[[ Records to use open ]]

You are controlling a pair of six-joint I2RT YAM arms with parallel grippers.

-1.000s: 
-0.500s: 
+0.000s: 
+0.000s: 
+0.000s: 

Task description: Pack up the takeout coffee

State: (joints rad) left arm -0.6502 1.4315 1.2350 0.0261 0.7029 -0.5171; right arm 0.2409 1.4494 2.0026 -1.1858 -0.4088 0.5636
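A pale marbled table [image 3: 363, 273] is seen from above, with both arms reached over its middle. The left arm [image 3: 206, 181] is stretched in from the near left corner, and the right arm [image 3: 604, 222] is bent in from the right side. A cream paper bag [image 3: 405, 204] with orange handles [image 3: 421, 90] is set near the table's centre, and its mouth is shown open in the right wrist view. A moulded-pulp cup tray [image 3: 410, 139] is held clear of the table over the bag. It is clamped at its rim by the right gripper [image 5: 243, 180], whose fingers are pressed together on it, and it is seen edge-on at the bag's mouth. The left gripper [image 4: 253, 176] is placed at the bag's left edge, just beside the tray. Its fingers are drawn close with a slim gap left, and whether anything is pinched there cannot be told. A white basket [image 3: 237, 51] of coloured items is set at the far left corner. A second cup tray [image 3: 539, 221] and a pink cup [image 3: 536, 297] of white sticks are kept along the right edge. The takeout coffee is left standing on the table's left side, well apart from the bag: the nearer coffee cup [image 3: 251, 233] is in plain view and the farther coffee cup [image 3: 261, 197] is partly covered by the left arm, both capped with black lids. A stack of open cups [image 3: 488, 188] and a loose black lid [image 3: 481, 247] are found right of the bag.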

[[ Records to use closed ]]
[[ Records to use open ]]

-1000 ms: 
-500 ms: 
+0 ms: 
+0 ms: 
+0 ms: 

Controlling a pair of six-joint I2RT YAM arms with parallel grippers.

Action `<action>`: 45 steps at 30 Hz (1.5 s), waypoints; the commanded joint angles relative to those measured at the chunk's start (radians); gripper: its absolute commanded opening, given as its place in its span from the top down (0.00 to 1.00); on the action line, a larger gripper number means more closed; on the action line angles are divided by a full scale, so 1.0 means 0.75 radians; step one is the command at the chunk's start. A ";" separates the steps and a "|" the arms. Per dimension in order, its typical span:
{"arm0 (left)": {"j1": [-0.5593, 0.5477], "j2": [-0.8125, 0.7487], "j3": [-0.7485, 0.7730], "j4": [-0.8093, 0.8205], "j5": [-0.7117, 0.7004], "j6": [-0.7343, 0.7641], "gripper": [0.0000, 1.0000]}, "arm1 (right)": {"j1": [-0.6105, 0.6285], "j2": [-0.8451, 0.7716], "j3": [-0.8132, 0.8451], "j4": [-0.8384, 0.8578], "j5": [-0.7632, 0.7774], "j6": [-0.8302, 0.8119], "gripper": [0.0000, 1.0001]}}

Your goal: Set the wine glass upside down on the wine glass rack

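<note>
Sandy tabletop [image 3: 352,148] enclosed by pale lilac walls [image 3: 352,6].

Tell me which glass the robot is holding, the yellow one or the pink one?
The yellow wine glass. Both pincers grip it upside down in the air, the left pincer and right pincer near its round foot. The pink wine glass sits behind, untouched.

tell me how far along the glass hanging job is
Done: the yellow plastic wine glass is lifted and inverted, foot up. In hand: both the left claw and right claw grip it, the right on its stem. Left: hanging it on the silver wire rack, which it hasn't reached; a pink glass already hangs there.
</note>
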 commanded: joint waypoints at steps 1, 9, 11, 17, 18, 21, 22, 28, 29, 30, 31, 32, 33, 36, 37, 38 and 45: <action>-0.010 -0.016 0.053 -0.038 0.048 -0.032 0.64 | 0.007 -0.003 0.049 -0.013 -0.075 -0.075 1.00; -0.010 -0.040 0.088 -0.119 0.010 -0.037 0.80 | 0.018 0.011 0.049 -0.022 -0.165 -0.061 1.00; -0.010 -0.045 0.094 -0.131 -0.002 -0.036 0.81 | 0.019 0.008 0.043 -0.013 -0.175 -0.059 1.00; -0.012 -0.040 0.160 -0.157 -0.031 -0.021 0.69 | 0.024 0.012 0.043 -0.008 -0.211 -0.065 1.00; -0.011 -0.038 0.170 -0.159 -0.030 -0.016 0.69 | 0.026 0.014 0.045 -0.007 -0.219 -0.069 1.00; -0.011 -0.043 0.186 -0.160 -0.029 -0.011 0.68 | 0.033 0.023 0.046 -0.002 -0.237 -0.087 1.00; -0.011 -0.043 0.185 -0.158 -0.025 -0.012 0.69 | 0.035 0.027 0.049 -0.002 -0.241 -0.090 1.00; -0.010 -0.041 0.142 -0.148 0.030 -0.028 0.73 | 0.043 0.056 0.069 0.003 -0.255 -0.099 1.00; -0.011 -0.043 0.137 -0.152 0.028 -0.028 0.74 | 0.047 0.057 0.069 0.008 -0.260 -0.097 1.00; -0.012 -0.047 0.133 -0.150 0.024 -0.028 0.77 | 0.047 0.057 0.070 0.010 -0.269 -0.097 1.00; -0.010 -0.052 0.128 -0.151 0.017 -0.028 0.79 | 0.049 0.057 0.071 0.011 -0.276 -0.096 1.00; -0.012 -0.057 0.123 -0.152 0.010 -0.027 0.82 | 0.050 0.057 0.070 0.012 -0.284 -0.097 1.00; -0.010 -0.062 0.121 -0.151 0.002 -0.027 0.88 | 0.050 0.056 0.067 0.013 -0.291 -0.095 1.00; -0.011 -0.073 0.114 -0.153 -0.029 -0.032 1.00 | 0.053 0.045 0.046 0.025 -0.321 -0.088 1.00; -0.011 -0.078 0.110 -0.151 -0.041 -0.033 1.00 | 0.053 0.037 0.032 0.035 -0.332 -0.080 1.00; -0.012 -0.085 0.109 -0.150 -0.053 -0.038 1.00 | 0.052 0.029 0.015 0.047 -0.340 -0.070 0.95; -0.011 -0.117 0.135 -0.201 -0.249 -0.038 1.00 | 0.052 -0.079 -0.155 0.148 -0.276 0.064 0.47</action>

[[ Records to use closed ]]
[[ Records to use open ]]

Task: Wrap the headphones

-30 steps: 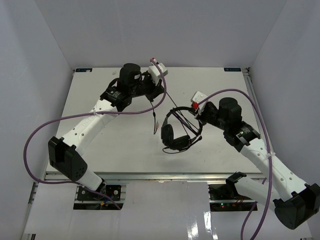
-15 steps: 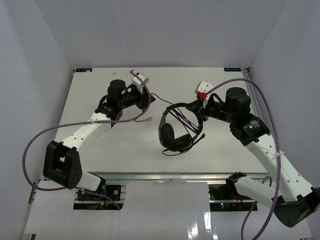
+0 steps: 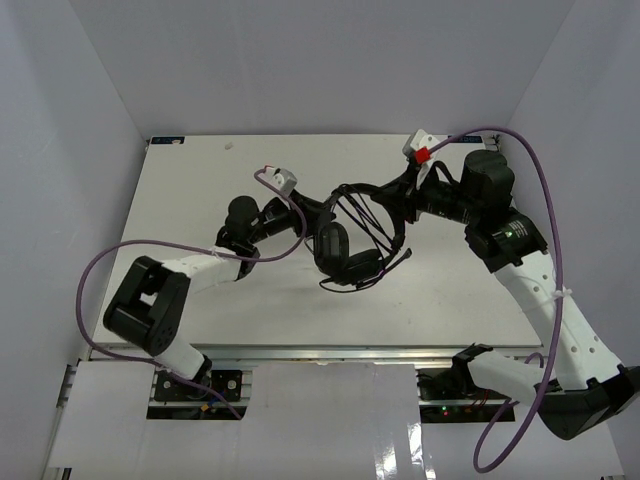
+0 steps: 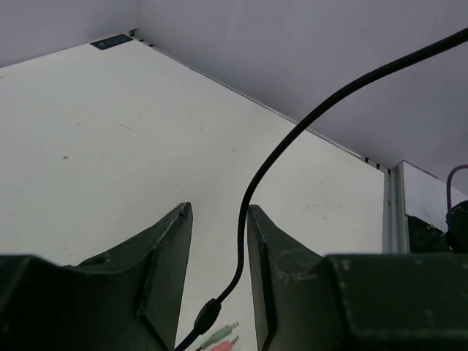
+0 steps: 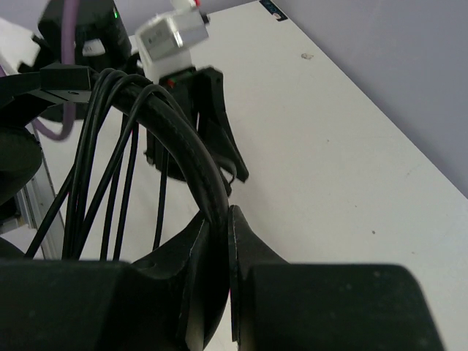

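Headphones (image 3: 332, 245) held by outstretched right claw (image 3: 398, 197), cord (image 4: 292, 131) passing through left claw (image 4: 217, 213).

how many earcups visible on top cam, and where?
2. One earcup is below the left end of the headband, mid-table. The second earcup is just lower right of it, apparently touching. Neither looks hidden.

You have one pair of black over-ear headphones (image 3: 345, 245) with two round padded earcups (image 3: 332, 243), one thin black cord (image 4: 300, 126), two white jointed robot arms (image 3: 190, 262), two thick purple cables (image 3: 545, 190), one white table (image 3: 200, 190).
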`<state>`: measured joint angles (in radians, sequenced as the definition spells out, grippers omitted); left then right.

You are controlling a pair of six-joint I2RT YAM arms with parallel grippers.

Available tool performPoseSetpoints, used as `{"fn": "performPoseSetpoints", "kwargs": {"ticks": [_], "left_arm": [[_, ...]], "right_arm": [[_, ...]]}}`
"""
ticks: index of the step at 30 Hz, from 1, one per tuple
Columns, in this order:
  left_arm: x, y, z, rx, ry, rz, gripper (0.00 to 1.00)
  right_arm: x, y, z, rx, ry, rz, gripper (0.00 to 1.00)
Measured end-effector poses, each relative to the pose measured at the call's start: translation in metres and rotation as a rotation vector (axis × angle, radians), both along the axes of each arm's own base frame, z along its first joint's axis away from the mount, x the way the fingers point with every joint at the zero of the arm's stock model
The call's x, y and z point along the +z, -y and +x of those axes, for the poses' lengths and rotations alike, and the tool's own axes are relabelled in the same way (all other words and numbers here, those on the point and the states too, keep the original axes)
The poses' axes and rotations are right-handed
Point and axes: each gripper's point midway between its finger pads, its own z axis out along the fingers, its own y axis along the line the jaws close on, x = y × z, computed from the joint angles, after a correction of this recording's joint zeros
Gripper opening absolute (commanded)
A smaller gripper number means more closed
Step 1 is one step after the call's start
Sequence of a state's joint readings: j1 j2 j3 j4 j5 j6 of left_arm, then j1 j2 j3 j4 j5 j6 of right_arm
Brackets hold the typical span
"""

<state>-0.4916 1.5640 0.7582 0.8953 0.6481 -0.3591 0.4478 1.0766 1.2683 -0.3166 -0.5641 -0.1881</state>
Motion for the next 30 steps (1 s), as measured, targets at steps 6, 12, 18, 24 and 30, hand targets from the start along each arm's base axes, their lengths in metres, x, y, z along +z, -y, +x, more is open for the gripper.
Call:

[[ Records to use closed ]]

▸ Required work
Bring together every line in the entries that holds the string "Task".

▸ Your solution
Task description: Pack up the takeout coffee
Task: Wrap the headphones

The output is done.